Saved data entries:

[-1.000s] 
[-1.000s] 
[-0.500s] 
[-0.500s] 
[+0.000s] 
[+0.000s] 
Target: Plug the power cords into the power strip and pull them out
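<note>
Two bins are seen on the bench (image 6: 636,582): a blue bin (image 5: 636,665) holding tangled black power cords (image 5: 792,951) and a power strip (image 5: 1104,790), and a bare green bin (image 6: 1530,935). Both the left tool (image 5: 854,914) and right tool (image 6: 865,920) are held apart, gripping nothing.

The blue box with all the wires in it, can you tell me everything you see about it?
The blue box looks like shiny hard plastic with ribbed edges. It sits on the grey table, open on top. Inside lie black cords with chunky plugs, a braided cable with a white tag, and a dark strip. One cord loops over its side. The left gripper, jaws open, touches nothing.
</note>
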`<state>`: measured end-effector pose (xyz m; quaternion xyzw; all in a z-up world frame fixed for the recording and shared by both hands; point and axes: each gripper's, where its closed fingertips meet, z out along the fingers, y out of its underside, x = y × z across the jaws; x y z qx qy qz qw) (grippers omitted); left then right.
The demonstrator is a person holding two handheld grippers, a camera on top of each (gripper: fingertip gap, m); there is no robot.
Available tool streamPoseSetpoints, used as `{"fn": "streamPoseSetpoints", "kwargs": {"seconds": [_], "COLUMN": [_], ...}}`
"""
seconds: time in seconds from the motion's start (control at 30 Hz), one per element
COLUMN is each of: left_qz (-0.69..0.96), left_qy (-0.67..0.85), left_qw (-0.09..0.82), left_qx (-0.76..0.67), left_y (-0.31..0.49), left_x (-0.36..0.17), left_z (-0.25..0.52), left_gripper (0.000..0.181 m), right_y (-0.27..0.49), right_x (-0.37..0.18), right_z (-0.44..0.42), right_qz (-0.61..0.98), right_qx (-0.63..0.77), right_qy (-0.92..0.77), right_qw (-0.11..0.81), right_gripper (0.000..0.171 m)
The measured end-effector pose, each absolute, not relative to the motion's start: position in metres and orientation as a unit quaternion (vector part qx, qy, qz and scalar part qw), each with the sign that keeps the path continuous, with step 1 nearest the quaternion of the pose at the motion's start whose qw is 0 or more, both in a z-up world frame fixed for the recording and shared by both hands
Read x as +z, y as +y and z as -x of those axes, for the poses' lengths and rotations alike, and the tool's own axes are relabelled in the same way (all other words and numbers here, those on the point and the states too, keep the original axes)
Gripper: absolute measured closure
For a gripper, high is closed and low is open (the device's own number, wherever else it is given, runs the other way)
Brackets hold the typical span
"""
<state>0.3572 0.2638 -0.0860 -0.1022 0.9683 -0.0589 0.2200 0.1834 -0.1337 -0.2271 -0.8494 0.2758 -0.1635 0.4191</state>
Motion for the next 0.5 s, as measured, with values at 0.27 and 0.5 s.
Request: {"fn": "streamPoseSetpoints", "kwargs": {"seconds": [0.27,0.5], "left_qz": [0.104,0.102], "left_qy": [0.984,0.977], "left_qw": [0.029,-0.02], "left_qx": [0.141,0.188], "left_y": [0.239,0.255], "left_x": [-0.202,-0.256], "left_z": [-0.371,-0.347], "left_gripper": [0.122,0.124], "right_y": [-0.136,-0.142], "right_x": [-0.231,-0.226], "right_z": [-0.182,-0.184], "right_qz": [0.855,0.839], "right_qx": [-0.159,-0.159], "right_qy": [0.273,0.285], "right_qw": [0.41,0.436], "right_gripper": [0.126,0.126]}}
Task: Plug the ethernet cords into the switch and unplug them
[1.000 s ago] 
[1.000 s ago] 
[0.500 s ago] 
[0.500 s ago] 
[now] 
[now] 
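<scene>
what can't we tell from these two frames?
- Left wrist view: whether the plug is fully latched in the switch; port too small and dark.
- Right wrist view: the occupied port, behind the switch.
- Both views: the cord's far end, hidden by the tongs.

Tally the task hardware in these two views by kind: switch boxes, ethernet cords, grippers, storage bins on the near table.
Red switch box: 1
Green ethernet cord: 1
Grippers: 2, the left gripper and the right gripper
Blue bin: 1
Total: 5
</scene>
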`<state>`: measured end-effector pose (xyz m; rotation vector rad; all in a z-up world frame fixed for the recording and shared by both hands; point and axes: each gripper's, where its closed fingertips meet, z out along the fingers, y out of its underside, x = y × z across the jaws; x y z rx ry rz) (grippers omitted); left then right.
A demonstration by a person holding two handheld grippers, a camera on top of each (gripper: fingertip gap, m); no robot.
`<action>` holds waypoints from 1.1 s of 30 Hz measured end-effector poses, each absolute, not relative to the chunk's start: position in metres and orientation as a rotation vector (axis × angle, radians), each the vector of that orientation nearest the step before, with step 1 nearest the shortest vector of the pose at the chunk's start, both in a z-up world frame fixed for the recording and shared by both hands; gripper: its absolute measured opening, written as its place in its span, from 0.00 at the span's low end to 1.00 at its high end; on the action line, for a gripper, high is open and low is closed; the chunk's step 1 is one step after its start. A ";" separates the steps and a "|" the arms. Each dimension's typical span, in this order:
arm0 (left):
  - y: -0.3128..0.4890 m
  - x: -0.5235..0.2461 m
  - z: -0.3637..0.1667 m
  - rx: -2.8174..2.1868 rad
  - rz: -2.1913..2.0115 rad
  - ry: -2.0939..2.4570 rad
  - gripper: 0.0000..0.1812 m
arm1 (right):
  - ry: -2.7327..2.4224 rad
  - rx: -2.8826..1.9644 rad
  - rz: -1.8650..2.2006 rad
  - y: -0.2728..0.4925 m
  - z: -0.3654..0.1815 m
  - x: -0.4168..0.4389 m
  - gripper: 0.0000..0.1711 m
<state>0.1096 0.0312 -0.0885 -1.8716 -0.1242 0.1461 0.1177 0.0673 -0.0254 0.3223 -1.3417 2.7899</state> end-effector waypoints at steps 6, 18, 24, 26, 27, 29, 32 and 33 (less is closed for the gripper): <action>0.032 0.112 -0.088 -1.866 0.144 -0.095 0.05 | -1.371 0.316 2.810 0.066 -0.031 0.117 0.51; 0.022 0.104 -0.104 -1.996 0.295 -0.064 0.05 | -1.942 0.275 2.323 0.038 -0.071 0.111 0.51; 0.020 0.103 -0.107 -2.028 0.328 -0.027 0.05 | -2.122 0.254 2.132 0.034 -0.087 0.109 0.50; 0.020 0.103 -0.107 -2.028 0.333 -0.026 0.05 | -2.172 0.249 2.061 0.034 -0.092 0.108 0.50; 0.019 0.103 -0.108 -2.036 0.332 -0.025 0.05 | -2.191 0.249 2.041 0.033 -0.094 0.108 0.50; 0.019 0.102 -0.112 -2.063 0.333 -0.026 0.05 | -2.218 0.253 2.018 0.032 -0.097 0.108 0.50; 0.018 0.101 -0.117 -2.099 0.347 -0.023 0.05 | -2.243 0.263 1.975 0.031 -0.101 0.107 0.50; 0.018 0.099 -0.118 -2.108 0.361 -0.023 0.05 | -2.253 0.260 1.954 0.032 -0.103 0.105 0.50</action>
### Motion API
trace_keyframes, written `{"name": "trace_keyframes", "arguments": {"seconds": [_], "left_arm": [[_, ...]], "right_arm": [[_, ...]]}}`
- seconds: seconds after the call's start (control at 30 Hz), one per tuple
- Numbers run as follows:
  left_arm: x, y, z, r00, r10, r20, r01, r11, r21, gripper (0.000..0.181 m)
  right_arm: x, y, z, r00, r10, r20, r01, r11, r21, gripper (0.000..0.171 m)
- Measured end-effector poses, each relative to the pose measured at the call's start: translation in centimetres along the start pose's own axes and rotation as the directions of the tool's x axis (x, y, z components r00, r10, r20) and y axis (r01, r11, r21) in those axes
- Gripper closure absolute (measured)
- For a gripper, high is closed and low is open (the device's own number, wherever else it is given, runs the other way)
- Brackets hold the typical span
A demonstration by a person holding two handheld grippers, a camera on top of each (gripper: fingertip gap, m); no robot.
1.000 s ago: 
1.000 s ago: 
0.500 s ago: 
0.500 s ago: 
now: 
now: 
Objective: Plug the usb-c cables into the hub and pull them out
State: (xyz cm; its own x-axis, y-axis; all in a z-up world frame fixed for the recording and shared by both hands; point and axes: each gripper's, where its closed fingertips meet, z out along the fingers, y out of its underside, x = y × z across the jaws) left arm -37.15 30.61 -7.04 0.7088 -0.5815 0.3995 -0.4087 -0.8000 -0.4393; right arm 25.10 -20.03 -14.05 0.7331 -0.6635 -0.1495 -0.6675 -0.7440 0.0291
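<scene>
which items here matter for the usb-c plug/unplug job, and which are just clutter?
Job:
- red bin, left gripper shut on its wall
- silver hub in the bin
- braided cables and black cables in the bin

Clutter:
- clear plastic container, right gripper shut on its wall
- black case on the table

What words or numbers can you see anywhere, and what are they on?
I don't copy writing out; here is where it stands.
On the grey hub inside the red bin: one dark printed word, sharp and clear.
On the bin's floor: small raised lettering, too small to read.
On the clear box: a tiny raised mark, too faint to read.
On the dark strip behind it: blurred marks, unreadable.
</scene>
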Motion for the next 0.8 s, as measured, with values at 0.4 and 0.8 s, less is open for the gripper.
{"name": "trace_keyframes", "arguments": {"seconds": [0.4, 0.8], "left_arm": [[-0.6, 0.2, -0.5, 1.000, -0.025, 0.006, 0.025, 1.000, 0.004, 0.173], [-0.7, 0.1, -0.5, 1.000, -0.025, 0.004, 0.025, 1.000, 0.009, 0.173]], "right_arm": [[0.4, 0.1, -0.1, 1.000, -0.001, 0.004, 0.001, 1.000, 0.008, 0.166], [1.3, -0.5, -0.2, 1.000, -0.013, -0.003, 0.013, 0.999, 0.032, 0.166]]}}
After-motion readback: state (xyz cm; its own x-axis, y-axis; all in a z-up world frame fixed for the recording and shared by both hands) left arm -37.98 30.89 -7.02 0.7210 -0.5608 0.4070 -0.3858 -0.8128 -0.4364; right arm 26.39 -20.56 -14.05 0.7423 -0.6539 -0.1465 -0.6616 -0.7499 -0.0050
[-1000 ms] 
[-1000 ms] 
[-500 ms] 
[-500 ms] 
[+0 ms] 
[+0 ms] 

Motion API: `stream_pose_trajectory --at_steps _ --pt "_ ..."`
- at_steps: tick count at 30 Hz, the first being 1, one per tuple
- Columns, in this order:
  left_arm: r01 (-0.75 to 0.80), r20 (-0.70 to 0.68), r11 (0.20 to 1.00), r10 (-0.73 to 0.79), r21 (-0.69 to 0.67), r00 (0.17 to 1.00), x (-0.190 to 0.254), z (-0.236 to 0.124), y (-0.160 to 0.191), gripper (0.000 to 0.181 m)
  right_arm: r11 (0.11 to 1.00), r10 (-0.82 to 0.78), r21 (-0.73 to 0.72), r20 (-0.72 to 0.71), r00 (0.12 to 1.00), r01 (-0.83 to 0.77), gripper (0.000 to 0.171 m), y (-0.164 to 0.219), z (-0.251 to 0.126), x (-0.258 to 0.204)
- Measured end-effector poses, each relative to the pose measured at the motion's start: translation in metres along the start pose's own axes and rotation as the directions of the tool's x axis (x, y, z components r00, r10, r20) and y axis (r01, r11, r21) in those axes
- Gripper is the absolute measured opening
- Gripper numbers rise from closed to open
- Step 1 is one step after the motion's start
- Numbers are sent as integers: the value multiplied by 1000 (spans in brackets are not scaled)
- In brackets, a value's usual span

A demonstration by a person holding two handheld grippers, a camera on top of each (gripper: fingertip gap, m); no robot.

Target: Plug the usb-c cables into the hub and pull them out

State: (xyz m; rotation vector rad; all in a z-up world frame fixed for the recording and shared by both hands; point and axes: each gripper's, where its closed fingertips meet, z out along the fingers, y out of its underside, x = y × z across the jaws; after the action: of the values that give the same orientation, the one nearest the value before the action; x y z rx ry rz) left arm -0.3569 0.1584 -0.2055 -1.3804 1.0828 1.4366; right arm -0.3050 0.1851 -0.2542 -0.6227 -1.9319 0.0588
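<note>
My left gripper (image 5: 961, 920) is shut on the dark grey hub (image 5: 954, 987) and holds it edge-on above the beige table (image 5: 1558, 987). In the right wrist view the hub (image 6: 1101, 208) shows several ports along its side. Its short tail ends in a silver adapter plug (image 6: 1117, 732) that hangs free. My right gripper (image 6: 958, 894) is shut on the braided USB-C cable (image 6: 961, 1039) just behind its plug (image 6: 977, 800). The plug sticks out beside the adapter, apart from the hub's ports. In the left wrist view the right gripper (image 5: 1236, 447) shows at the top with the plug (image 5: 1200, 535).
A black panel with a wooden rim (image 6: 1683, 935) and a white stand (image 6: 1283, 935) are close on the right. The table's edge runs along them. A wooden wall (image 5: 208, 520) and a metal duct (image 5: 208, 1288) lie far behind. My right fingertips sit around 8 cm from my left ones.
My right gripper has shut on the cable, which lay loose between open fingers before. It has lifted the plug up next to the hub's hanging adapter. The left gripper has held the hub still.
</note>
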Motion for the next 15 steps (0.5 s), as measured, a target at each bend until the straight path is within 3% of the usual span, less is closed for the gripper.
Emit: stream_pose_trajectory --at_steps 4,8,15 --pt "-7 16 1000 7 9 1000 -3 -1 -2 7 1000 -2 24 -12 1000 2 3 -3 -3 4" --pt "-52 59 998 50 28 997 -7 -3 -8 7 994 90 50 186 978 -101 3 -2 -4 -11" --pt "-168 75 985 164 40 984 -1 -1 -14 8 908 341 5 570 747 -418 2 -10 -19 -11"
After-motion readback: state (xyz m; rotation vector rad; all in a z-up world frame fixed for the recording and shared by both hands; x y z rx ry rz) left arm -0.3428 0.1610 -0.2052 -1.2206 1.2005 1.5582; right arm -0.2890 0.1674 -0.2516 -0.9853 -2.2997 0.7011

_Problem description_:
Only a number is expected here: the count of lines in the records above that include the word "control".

_Finished exercise_:
2